Now, we recall that for even \(n\), \(\cos n \pi = +1\) and for odd \(n\), \(\cos n \pi = -1\). This gives us that the first term in Equation 3 is:

\[\begin{cases} \displaystyle \frac{2}{n^2 \pi^2} & n \text{ odd} \\ 0 & n \text{ even}. \end{cases}\]

4.0.1.3 Third term: from \(0\) to \(+\pi\)

We now turn our attention to the third term in Equation 3, which is

\[ \begin{aligned} & \frac{1}{\pi} \int_{0}^{+\pi} \left( \frac{\pi }{\pi} \cos nt - \frac{t}{\pi} \cos nt \right) dt \\ &= \frac{1}{\pi} \left[ \frac{1}{n} \sin nt - \left( \frac{t}{n \pi} \sin nt + \frac{1}{n^2 \pi } \cos nt \right) \right]_{0}^{+\pi} \end{aligned} \] where we have once again used integration by parts from Equation 4.

We now evaluate each of the three terms above at \(0\) and at \(+\pi\), finding

\[ \begin{aligned} &= \frac{1}{\pi} \left[ \frac{\sin n\pi}{n} - \frac{\pi}{n \pi} \sin n \pi - \frac{\cos n \pi}{n^2 \pi} - \left( \frac{1}{n} \sin 0 - \left( 0 \sin 0 + \frac{\cos 0}{n^2 \pi}\right) \right) \right] \\ &= \frac{1}{\pi} \left[ 0 - 0 - \frac{\cos n \pi }{n^2 \pi} - 0 + 0 + \frac{1}{n^2 \pi}\right] \\ &= \frac{1}{\pi^2 n^2} - \frac{1}{\pi^2 n^2} \cos n \pi \end{aligned} \]

which is identical to what we found earlier. So this, too is equal to

\[\begin{cases} \displaystyle \frac{2}{n^2 \pi^2} & \text{if } n \text{ is odd, and} \\ 0 & \text{if } n \text{ is even}. \end{cases}\]

4.0.1.4 Overall expression for \(a_n\)

Thus, adding up the different terms, we find that

\[a_n = \begin{cases} \displaystyle \frac{4}{n^2 \pi^2} & \text{if } n \text{ is odd, and} \\ 0 & \text{if } n \text{ is even.} \end{cases}\]
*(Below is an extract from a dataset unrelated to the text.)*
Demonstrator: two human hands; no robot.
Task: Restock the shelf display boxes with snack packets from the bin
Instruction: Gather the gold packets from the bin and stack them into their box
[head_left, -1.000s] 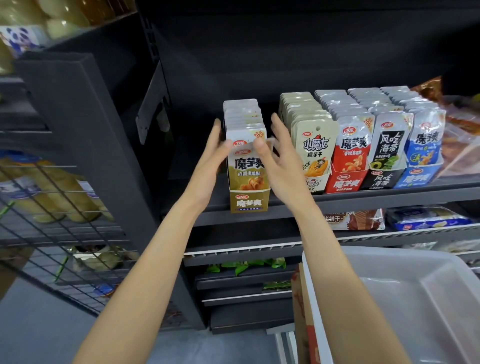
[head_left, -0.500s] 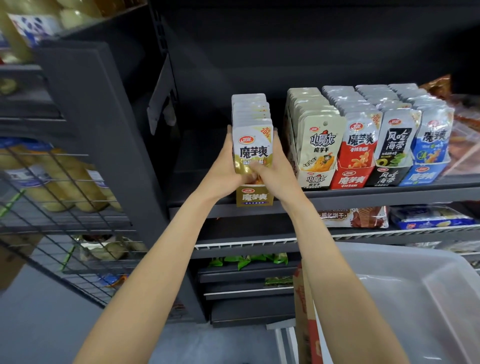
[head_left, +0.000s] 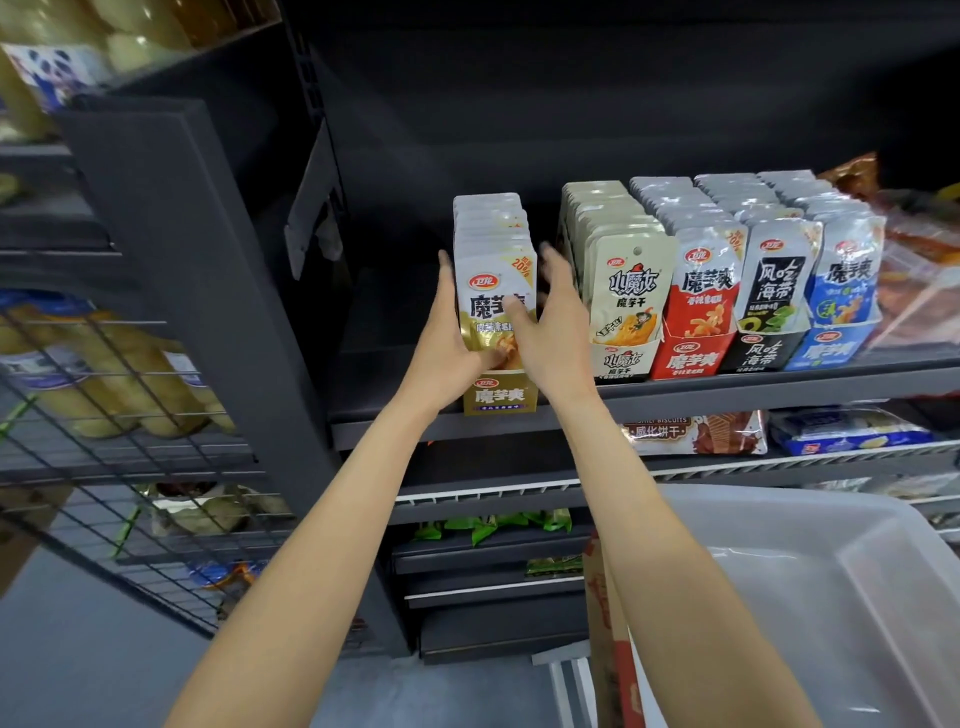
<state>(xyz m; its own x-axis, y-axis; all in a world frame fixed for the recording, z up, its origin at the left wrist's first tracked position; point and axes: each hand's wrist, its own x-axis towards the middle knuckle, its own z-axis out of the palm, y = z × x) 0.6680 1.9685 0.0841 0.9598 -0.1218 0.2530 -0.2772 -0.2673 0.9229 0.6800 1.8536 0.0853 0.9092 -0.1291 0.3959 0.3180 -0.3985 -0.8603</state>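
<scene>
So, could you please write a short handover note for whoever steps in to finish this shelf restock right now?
Left hand: pressed against the left side of the gold packets, thumb across the front one.
Right hand: on their right side, thumb on the front packet, fingers straight.
The gold display box sits at the shelf's front edge, apart from the other four boxes, and looks full.
The bin, lower right, shows no packets in its visible part.
Done: all five boxes look stocked.
Left: probably square up the gold packets, align the box with the row, and check the bin's hidden part.
</scene>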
4.0.2 Expression for \(b_n\)

The next task is to calculate \(b_n\). From the Euler formula, we know that

\[ \begin{aligned} b_n &= \frac{1}{\pi} \int_{-\pi}^{+\pi} f(t) \sin nt \, dt. \\ &= \frac{1}{\pi} \int_{-\pi}^{0} \left(2 + \displaystyle \frac{t - \pi}{\pi} \right) \sin nt \, dt + \frac{1}{\pi}\int_{0}^{+\pi} \left(\displaystyle \frac{\pi - t}{\pi} \right) \sin nt \, dt \\ &= \frac{1}{\pi} \int_{-\pi}^{0} 2 \sin nt \, dt + \frac{1}{\pi} \int_{-\pi}^{0} \left(\displaystyle \frac{t - \pi}{\pi} \right) \sin nt \, dt + \frac{1}{\pi} \int_{0}^{+\pi} \left(\displaystyle \frac{\pi - t}{\pi} \right) \sin nt \, dt \end{aligned} \tag{5}\]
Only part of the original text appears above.